We seemed to collect animals a few years ago. In fact, it seemed that every time Misty became interested in having a baby, we’d get another dog. This worked out perfectly for me — I love animals and, especially, dogs and wasn’t particularly interested in having a kid. We ended up with four. Dogs, that is. Sam was the third.
Sam was a shaggy Australian Shepherd we ran into one day at Clementine Coffee (now Thunderbird Coffee on Manor Road). One of those rescue organizations had set up a table on the lawn there. He was so docile, and looked like a female he was so pretty. He reminded me of my first dog, Lady.
They told us they had a small flea problem at the shelter. They took our money and sent us on our way with Sam. We loved how calm he was.
That night, we discovered an outrageous number of ticks on him when we bathed him. I probably spent an hour removing ticks before we took him to the hospital.Once the ticks were gone, he wasn’t nearly as calm. Apparently, he needed his blood back.
A few weeks later, though, we came home to find an upstairs bedroom covered in blood — he was bleeding internally and it was coming out his nose. (My part pitbull looked at us as he raced out of the room and gave me a look that said, “I don’t know what the hell happened, I didn’t do it and it’s fucking scary. I’m out, yo,” and ran downstairs.) It was a tick-borne blood disease. He spent days (weeks?) at Austin Vet Care getting transfusions, etc. I think he was pretty close to dying then. Instead, he got another six years with us. Hopefully, they were decent years. At the cost, most would probably given up on him.

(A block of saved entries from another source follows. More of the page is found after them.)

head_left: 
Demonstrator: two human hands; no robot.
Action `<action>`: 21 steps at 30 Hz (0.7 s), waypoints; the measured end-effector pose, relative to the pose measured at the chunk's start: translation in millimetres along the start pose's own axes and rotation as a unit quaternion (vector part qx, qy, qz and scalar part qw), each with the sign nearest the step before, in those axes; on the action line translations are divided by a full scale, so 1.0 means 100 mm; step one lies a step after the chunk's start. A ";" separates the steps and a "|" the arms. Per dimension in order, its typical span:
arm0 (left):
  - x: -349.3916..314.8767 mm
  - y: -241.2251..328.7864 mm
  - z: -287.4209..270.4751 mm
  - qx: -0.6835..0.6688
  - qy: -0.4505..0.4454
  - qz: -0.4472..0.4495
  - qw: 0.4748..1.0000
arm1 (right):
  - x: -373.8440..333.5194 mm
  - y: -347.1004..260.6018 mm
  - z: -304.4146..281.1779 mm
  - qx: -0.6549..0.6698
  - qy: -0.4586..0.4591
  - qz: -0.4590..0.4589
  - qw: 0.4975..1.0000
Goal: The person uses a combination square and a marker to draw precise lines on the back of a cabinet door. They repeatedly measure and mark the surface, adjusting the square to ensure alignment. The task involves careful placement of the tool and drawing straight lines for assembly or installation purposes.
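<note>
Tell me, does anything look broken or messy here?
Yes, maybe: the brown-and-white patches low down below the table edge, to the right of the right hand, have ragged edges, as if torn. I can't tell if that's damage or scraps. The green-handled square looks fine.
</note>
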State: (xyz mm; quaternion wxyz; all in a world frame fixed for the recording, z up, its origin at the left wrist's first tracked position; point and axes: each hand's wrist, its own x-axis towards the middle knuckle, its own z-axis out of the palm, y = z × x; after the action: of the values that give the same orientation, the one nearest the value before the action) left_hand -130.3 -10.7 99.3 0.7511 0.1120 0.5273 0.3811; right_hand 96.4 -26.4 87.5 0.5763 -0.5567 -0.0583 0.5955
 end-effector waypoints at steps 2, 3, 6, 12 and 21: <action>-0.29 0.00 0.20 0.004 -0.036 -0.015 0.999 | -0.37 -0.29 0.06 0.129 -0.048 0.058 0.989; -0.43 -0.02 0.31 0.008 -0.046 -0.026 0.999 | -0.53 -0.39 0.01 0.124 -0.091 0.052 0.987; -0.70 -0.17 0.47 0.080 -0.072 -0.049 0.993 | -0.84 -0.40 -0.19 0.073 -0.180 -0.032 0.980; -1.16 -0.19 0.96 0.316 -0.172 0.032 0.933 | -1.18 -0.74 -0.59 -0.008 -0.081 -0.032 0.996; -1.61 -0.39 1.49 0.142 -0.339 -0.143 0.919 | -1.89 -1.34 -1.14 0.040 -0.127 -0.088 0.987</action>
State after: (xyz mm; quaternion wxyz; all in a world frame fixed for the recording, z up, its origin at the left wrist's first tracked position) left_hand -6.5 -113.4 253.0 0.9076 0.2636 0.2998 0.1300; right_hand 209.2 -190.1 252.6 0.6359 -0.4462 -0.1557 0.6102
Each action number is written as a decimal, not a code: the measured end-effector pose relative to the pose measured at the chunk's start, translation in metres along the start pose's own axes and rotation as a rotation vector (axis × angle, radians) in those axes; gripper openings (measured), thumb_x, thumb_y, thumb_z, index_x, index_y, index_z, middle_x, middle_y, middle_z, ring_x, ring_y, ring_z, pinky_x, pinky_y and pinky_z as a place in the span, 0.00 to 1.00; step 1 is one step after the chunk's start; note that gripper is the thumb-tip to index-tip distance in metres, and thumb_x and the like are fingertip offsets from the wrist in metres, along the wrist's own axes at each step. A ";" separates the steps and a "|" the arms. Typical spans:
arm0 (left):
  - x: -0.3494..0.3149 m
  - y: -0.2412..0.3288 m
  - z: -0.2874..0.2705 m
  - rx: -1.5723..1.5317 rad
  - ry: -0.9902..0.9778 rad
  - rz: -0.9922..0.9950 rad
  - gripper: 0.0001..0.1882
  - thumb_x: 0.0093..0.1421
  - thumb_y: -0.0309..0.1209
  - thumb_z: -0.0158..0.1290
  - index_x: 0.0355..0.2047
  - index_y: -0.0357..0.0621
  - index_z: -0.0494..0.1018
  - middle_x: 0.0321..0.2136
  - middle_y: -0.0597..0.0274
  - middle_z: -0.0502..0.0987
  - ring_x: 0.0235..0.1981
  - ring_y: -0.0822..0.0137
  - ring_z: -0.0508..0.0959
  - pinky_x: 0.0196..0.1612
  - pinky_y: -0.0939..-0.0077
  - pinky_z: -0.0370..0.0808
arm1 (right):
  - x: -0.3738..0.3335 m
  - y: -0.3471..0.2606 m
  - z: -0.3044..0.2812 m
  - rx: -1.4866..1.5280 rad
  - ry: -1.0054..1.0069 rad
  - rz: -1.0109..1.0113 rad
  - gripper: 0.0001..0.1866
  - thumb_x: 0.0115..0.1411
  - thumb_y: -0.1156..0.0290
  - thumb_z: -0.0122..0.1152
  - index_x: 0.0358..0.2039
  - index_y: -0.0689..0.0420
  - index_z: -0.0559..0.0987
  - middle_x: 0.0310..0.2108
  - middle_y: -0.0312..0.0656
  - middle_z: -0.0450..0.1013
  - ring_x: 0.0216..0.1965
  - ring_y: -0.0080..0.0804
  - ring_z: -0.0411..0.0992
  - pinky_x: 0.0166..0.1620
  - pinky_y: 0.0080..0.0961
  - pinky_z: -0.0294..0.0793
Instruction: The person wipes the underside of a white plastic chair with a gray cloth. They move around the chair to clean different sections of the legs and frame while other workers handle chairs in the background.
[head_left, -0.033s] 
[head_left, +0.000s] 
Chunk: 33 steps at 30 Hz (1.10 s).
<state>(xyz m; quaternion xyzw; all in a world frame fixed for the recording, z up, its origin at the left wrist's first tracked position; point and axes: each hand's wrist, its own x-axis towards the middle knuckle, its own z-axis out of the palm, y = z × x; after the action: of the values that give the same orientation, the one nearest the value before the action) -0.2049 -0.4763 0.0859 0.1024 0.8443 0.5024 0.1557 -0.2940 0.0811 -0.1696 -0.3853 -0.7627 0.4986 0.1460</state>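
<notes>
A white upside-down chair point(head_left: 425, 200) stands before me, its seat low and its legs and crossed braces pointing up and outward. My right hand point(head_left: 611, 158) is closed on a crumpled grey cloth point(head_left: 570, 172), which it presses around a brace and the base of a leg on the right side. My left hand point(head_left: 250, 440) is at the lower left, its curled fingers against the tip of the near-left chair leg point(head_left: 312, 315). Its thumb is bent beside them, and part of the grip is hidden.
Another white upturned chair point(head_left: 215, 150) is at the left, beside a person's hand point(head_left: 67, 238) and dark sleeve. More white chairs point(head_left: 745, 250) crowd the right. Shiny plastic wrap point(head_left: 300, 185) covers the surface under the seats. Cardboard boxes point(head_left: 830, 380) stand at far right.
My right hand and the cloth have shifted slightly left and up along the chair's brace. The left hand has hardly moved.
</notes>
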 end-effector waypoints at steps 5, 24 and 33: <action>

To be honest, when it came to his brothers, he was a bit of an asshole. He started the whole protect-your-bowl growling at food time. He tried to dominate George, our lab with the least interest in being the alpha ever. He’s just a big tongue. He was bossy and liked to start fights.
He’d force his way between dogs, chairs, tables — anything to get to you for pets and kisses and loving. He was extremely sensitive to one’s feeling. His eyes were expressive — from loving to wolf in no time. He patrolled the house. He played so well with and kindly with his little rat terrier brother, Carl. All he really wanted was to be loved. He only wanted to go outside when he absolutely needed to; otherwise, he wanted to stay near us. He would sleep with Misty before I got into bed, taking up my side with his head on my pillow, just like a human. I would come in, and he would give me a look like, “You’re kidding. You’re not really going to make me move, are you? I was here first.” (Or so I anthromorphized his reactions.)
Misty took him to work where he was loved on by all — especially when he whined while she went to the bathroom. He did that whenever either of us left briefly when we were out.
One of my favorite memories, though, is one of the first:
It’s the sight of him riding in the backseat of our ’03 Hyundai Elantra hatchback with the seats down on our way to S. Padre Island shortly after getting him. He was a great camping dog. We tied him up at the beach. At dusk, a coyote ran through the surf a distance away. Sam strained at his leash, barked and scared the other animal away. he didn’t save us from imminent danger or anything, though he probably thought he did. We let him sleep inside the tent.
He was a great dog. We all have our faults, but Sam did more than most to truly earn his keep.